Войдя в землянку, такую низкую, что там нельзя было выпрямиться, Мара прищурилась от яркого света электрической лампочки. Освоившись, она увидела так же согнувшегося и так же растерявшегося, как и она сама, человека. Это был командир второй роты — лейтенант Жубур. Он только что повесил шинель на стенку и торопливо затягивал ремень поверх защитной гимнастерки.
— Чего только не бывает на белом свете, — шутливо вздохнул он, сильно пожимая руку Мары. — Все-таки выбралась в дивизию! Великолепно, Мара. Страшно рад, что ты здесь… Да… Присаживайся, пожалуйста. Вот сюда, на топчан. Ты ведь знаешь, мне никогда не удавалось предоставить своим гостям даже элементарные удобства. Что поделаешь, раз человек жить не умеет.
Мара смотрела на Жубура и улыбалась.
— Не умеешь жить? Я всегда завидовала тебе — какая у тебя полная жизнь… как ты находишь в ней настоящее место. А удобства… бог с ними, с удобствами.
Жубур выдвинул из-под топчана круглый чурбачок и сел на него. Он не мог опомниться от радости и не знал, как ее выразить. Они сидели в маленькой землянке, в которой двоим негде было повернуться, глядели друг на друга и улыбались.
— Я очень часто думаю о тебе, Жубур, но когда Силениек повел меня сюда, мне и в голову не пришло, что это к тебе. Ведь вот какой — ни полсловом не обмолвился. Я почему-то была уверена, что не застану тебя.
— Наверно, хотел сделать нам обоим сюрприз. И это ему удалось. Так это неожиданно, что не знаю, с чего начать.
— А я… то же самое и со мной. Вот что значит несколько месяцев не видеть друг друга.
— И каких месяцев! Сколько событий, как все изменилось с тех пор. Мы и сами не те, какими были до войны.

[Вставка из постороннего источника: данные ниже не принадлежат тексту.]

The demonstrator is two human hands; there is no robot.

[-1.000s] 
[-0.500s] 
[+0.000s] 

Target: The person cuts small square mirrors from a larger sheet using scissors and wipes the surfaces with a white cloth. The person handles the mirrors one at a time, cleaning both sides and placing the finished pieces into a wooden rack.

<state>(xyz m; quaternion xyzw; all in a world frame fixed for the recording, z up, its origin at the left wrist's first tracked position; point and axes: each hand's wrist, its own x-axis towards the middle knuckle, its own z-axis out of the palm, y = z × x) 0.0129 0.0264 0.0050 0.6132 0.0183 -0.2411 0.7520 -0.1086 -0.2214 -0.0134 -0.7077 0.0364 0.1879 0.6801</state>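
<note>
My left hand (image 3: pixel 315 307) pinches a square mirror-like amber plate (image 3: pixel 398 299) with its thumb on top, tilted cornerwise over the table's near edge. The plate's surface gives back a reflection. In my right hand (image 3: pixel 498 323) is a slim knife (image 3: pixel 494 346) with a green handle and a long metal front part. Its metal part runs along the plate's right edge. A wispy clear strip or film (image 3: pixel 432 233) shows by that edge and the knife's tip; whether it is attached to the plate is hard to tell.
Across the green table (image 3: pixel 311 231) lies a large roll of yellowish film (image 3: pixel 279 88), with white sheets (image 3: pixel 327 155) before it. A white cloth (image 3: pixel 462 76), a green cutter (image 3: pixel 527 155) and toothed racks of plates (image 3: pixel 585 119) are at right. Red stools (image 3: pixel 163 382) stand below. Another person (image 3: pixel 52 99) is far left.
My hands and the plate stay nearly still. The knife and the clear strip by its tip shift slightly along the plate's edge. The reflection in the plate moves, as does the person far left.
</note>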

— И уже не будем такими. Но об этом как-то и жалеть не хочется. Правда? Назло войне, а может быть, это из-за нее живешь такой напряженной, полной жизнью, о которой раньше и понятия не имел. Придешь вечером домой и прямо валишься на кровать от усталости, зато совесть спокойна — делаешь, что можешь, и кажется — твоя работа нужна людям. Ты не подумай, что я себя чувствую жертвой какой-то, совсем нет… Я никогда не получала столько от жизни, как сейчас. Каждый день как-то зорче видишь, лучше понимаешь события. Ближе к людям стала — вот в чем дело. Раньше у меня весь мир театром ограничивался, если по-настоящему-то говорить. Ну, пусть шире — искусством. А теперь? Вот мы сейчас шли с сержантом Пургайлисом, ты его, наверно, знаешь. Когда мы из Латвии уходили, ну, был такой тяжелый момент, и они с женой очень помогли мне… Какие это замечательные люди, Жубур!.. У меня получается, пожалуй, что война — это хорошо… Нет, я ведь не это хочу сказать, ты пойми. Но только у нас страна такая особенная — даже самое страшное бедствие и то не уродует людей, а, наоборот, заставляет показать, сколько в них силы, красоты… Видишь, сколько я всего наговорила, наверно не поймешь ничего.
— Нет, Мара, все понял. Я вот вспоминаю, как ты мечтала поехать в Москву, посмотреть, поучиться. По-другому получилось, конечно, но и я чувствую, что в тебе много нового появилось.